[PATCH] AARCH64_BE load/store rules fix for ARM ABI

Mon Mar 3 11:46:59 PST 2014

On 2014-03-03 16:41, Tim Northover wrote:
>>   I think the problem will actually come with the intrinsics, where we
>>   probably want to generate this sequence from "vld1_lane_s32(addr, 
>> vec,
>>   3)"
> 
> I no longer believe this. I'm not sure what I *do* believe though.
> Probably something about precisely what non-intrinsic C could would
> generate the original IR.
> 
> Tim.

Hi Tim,

That was exactly the point when I disabled _all_ suspicious 
instructions/patterns.
(Caveat: I'm not fully fluent in all neon array stores yet - nor in the 
intrinsics to use them)

By now my view is as follows:

Since STR/LDR swap the elements, compared to LD1/ST1 (array loads), 
either the in-register layout must be reverse or the in-memory layout.
Since we want to keep computing in the registers without knots in our 
brains, we keep that the same - so memory format differs between STR and 
ST1.

However: we only have one .ll type for that <4 x i32>
So in BE, we can't allow both stores for the following - they would 
result in different memory layout - and how would the one who reads know 
what to do:

define void @test_store_v4i32(<4 x i32>* %ptr, <4 x i32> %val) #0 {
; CHECK: test_store_v4i32
; CHECK: str	 {{q[0-9]+}}, [{{x[0-9]+}}]
entry:
   store <4 x i32> %val, <4 x i32>* %ptr, align 16
   ret void
}

Having done some geometry, there're some applications for 4x4 lattices - 
e.g. to compute perspective (sp?) views, etc.

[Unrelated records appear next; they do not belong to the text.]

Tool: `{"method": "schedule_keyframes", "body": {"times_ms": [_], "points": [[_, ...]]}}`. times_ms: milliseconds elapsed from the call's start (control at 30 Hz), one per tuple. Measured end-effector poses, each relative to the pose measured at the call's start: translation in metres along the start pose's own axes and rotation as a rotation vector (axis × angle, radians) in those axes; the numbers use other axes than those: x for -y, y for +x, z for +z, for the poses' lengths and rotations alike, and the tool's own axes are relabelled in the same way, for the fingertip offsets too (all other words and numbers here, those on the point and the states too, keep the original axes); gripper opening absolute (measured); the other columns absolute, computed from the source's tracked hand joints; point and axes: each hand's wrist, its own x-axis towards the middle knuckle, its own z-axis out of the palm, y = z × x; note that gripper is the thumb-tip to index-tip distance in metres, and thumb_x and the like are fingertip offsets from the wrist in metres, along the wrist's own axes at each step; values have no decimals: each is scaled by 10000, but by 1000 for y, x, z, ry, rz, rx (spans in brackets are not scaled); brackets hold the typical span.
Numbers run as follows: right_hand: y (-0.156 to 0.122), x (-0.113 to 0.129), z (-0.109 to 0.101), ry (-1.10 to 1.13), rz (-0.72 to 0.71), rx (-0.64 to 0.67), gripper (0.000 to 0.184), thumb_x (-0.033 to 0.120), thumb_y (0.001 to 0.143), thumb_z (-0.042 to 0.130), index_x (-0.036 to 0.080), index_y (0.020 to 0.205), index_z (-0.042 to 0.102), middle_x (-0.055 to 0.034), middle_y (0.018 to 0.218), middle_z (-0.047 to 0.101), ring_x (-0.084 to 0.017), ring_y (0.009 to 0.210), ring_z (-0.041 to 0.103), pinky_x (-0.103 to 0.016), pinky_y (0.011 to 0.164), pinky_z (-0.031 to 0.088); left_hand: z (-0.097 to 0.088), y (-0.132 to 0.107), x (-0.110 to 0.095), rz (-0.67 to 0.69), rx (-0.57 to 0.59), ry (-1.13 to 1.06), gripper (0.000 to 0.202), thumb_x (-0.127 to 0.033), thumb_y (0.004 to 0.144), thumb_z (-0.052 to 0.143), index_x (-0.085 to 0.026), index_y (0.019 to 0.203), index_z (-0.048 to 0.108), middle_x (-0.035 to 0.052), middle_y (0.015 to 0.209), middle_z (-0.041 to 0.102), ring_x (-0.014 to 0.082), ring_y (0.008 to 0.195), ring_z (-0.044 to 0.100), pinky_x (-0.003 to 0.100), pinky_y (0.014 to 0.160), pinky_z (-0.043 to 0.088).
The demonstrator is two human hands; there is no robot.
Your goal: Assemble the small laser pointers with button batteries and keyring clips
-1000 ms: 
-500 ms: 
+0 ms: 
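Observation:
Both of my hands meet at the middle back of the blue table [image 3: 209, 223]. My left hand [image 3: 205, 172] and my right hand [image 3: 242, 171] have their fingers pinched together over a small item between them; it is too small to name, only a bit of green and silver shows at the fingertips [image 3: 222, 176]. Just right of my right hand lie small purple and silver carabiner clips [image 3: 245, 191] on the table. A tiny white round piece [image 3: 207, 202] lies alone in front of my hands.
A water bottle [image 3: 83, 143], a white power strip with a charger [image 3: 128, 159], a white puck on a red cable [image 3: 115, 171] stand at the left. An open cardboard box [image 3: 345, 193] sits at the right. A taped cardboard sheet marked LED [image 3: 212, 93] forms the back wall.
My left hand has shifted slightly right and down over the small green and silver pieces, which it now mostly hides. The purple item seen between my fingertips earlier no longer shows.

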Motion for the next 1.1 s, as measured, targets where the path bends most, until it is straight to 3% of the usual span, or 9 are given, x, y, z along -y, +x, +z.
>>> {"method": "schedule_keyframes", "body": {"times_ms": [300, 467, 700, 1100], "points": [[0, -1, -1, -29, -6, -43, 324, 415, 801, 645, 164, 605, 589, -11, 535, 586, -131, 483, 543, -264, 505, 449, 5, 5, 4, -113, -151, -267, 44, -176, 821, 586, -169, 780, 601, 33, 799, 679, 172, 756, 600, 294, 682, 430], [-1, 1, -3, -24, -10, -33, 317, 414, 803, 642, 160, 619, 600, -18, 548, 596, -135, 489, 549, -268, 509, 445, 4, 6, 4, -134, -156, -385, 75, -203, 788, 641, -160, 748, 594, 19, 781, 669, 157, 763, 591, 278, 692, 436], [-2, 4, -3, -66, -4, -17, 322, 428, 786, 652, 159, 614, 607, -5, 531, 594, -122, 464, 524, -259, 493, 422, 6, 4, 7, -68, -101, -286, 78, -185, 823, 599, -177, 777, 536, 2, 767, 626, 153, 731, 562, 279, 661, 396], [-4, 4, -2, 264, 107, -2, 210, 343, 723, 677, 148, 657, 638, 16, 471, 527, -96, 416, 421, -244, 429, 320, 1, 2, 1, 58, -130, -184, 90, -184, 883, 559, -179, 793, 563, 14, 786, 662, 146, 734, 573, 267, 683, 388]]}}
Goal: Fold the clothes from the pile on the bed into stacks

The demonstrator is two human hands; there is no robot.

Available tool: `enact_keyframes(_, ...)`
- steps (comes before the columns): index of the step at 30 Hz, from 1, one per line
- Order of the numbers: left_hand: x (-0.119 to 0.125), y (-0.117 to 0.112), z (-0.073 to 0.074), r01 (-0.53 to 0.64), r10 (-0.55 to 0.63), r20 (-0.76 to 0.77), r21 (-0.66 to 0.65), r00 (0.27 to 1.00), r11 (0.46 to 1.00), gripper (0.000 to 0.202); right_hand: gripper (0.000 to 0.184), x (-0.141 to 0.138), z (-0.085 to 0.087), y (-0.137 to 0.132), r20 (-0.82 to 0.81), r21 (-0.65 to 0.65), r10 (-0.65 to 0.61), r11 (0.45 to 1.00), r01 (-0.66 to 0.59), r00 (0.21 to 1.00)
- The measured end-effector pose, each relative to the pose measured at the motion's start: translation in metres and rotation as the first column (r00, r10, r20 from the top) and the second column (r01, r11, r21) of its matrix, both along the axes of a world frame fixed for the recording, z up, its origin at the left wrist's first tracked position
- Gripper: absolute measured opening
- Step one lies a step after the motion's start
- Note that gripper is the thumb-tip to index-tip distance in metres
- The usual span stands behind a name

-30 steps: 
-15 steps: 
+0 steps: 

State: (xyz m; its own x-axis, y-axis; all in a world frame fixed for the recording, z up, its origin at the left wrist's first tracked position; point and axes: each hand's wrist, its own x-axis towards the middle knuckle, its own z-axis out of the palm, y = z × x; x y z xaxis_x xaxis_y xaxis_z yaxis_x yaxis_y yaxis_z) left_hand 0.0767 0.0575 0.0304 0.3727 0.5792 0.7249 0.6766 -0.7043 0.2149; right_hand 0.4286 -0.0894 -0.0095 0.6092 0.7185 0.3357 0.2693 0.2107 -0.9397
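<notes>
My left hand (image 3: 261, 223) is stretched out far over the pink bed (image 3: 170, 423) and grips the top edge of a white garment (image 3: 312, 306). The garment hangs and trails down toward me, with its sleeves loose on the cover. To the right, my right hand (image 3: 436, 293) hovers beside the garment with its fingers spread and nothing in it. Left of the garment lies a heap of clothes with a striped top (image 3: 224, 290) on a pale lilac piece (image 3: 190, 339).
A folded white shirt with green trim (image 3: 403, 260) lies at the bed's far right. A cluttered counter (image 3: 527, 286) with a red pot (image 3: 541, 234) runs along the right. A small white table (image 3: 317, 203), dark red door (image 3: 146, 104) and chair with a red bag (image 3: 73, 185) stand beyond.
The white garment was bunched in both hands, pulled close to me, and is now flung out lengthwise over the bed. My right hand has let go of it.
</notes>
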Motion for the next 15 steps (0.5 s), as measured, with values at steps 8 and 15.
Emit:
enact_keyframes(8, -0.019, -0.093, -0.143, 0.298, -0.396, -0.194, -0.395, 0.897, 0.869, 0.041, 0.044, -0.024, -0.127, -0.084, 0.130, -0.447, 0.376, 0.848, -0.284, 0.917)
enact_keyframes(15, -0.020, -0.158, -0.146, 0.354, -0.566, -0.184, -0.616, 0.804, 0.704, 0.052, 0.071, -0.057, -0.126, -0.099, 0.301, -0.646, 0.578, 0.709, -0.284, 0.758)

So, 25 years ago I'd have thought "gee - there's a <4 x single> register 
type, I'll define the lattice to be 4 of them".

Then to transpose such a lattice I'd have used the lane load intrinsics 
- why not: seems to be the intended use.

And now I'm bummed:
Those nifty <XYZW> vectors have been stored to memory as <WZYX> by STR - 
so the lane load that should have loaded Y actually loads Z.

My loaded "transposed" lattice is anything but the transposed.

Sure we can document this BE-only behaviour (actually ARM should really 
do that VERY PROMINENTLY in the ABI).

We can also damn all those programmers who point out "On my LE machine 
it totally worked".

For me it's a BE-only type clash that can only be solved by not mixing 
LDR type loads with array type loads.

So I can't really recommend allowing regular pattern matching to emit 
array loads, when most other loads use a different layout.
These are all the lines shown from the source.